== Exercise ==
Where the word "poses" occurs in a line of the listing below, copy that line.

== Data segment ==
►
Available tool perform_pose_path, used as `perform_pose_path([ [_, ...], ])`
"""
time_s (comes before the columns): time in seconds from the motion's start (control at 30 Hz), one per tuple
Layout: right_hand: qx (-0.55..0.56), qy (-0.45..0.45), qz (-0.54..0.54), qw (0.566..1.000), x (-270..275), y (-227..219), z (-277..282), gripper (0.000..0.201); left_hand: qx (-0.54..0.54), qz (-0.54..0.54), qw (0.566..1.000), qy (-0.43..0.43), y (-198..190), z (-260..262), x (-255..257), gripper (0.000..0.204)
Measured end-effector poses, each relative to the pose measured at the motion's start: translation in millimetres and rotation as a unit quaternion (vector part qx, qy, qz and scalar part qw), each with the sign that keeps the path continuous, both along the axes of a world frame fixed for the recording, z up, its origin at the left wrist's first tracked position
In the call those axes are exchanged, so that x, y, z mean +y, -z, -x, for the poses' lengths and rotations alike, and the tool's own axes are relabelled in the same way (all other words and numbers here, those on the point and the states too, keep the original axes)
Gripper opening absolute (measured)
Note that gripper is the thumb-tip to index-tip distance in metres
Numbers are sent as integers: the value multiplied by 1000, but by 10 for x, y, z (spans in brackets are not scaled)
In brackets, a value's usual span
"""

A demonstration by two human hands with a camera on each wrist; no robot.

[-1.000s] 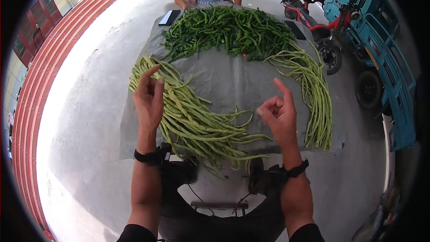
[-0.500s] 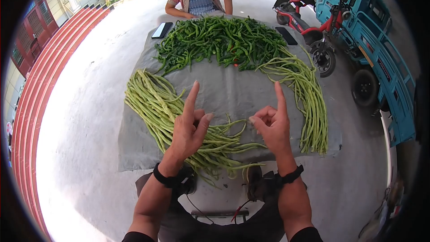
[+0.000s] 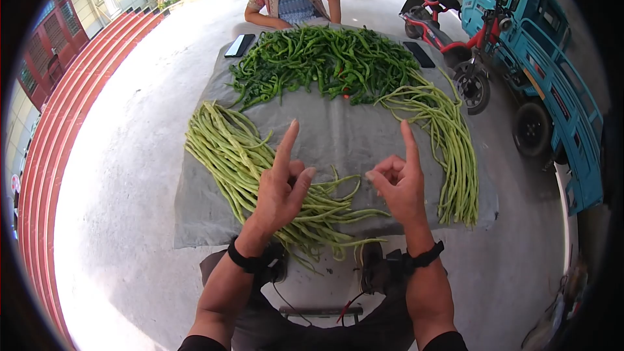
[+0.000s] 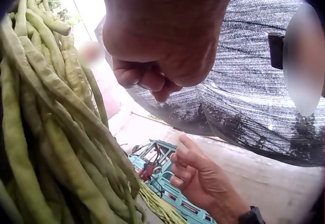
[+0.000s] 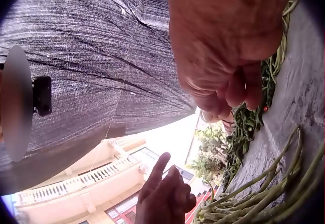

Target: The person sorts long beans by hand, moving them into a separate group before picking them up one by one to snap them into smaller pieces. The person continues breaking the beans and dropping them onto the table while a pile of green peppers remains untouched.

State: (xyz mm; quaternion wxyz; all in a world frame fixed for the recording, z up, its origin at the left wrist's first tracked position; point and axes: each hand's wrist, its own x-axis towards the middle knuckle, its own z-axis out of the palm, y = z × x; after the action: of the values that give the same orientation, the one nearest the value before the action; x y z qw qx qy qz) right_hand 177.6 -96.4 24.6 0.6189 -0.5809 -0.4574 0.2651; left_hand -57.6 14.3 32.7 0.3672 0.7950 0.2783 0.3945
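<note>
My left hand (image 3: 281,190) is raised over the larger bundle of long green beans (image 3: 224,149), its index finger pointing away from me, its other fingers curled in and its thumb apart. Nothing is in its grasp. To the right, my right hand (image 3: 402,185) takes a matching pose above the grey cloth (image 3: 318,130), also holding nothing. A smaller bundle of long beans (image 3: 458,175) lies at the cloth's right side. Green chili peppers (image 3: 331,58) are heaped along the far side. In the left wrist view, bean pods (image 4: 56,112) fill the left side beside the left hand.
A person (image 3: 292,0) sits across the cloth-covered surface. Two phones lie near the far corners, one at left (image 3: 240,45) and one at right (image 3: 419,54). A red electric bike (image 3: 448,36) and a blue three-wheeled truck (image 3: 539,58) stand to the right; red steps (image 3: 84,104) run along the left.
My left hand has moved right and toward my right hand, with its index finger now pointing forward. The right hand keeps nearly the same place. The head view has tilted up slightly.
</note>
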Motion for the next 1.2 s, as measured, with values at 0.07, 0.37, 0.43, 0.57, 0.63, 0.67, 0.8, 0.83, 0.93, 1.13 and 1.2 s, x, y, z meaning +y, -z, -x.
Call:
perform_pose_path([
  [0.07,1,0,-1,1000,0,-6,2,108,2,4,1000,0,15,-6,1,83],
  [0.37,-7,2,6,1000,-5,-10,-14,105,-3,14,1000,5,50,-28,1,83],
  [0.43,-7,2,8,1000,-12,-18,-13,105,-7,21,1000,8,41,-38,-10,83],
  [0.57,-23,-5,12,1000,-20,-6,-38,104,-8,30,999,7,27,-49,-18,82],
  [0.63,-28,-10,13,999,-21,-5,-48,105,-9,27,1000,9,31,-48,-17,81],
  [0.67,-26,-10,13,1000,-22,-4,-49,105,-9,26,1000,10,35,-48,-16,81],
  [0.8,-23,-11,15,1000,-26,-11,-47,105,-14,36,999,18,39,-50,-18,81],
  [0.83,-18,-6,12,1000,-22,-6,-41,104,-13,37,999,17,34,-50,-21,81],
  [0.93,-11,5,4,1000,-11,14,-26,104,-12,35,999,18,24,-48,-24,80],
  [1.13,-13,2,1,1000,-1,39,-35,104,-5,37,999,17,17,-45,-31,81],
  [1.2,-16,2,4,1000,-2,23,-28,104,-7,38,999,19,23,-47,-30,81],
])
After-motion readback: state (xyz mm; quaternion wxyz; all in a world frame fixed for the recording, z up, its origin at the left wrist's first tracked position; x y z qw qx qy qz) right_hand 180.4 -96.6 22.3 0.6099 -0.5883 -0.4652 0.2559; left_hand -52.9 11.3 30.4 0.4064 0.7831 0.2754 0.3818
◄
== Reply to the task ==
Measured end-effector poses, each relative to the pose measured at the motion's start: translation in millimetres and rotation as a unit quaternion (vector part qx, qy, qz and scalar part qw), each with the sign that keeps the path continuous, both along the axes of a world frame fixed for the recording, z up, its origin at the left wrist's first tracked position
In the call those axes are exchanged, so that x, y, z mean +y, -z, -x, for the poses' lengths and rotations alike, and the tool's own axes are relabelled in the same way (all other words and numbers here, those on the point and the states too, keep the original axes)

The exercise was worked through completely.